• **What to do**
Your answer should be only the lines below from the one with "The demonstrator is" to the one with "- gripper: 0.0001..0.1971", repeated exactly, ends included.

[Stored data]
════════════════

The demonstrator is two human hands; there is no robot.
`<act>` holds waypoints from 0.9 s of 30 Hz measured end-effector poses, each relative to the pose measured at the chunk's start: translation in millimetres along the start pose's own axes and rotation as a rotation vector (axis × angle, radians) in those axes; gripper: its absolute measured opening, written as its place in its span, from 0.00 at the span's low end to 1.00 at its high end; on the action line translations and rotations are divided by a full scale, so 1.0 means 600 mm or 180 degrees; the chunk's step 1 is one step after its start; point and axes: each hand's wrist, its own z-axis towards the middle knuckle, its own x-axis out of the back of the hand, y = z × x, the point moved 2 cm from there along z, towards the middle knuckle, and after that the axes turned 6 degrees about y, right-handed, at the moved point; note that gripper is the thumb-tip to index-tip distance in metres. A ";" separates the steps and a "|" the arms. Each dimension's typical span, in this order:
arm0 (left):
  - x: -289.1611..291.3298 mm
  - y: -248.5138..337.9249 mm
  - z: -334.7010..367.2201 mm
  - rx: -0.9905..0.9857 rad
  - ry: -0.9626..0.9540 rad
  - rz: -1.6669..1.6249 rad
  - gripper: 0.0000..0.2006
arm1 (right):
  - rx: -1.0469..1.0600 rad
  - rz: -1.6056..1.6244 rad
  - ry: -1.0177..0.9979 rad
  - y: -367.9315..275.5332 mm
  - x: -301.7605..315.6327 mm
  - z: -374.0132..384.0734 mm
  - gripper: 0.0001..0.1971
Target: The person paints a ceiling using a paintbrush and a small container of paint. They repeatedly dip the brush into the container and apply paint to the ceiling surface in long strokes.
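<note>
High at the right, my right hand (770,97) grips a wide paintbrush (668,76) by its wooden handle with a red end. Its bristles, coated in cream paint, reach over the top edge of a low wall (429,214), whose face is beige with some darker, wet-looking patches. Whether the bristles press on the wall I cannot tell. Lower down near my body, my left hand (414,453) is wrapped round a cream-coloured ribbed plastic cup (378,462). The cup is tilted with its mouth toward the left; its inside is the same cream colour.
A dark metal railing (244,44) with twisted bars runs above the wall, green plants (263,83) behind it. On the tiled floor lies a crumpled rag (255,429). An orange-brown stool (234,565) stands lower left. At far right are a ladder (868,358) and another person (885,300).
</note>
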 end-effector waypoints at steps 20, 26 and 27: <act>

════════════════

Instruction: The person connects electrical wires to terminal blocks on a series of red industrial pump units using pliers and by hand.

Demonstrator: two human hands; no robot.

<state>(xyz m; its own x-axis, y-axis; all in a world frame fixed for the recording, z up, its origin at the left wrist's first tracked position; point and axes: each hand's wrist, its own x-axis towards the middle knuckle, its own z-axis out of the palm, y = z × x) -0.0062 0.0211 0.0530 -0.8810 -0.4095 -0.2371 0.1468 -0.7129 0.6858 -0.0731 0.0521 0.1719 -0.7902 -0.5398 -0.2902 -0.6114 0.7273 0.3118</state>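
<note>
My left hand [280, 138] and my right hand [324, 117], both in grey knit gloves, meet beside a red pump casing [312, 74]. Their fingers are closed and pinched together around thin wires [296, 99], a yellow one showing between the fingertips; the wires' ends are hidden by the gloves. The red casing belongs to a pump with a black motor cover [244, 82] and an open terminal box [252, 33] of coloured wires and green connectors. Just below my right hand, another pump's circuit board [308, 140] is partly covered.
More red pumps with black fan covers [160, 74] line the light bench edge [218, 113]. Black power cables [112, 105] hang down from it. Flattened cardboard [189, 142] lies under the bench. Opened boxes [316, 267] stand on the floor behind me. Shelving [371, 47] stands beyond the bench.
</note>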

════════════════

• **Answer space**
The demonstrator is two human hands; there is no robot.
`<act>` holds waypoints from 0.9 s of 30 Hz measured end-effector poses, each relative to the pose measured at the chunk's start: translation in millimetres along the start pose's own axes and rotation as a rotation vector (axis × angle, radians) in those axes; gripper: its absolute measured opening, written as its place in its span, from 0.00 at the span's low end to 1.00 at its high end; on the action line translations and rotations are divided by a full scale, so 1.0 means 600 mm or 180 degrees; the chunk's step 1 is one step after its start; point and axes: each hand's wrist, its own z-axis towards the middle knuckle, its own x-axis out of the back of the hand, y = z × x, the point moved 2 cm from there along z, towards the middle knuckle, and after that the axes turned 6 degrees about y, right-handed, at the moved point; note that gripper is the thumb-tip to index-tip distance in metres. A ";" separates the steps and a "|" the arms. Each dimension's typical span, in this order:
arm0 (left):
  - x: -289.1611..291.3298 mm
  - y: -248.5138..337.9249 mm
  - z: -334.7010..367.2201 mm
  - rx: -0.9905..0.9857 rad
  - ry: -0.9626..0.9540 rad
  - rz: -1.6669..1.6249 rad
  - gripper: 0.0000..0.2006
arm1 (right):
  - rx: -1.0469..1.0600 rad
  - rz: -1.6056..1.6244 rad
  - ry: -1.0177..0.9979 rad
  - y: -367.9315..275.5332 mm
  - x: -301.7605..315.6327 mm
  - z: -374.0132..384.0734 mm
  - gripper: 0.0001..0.1971

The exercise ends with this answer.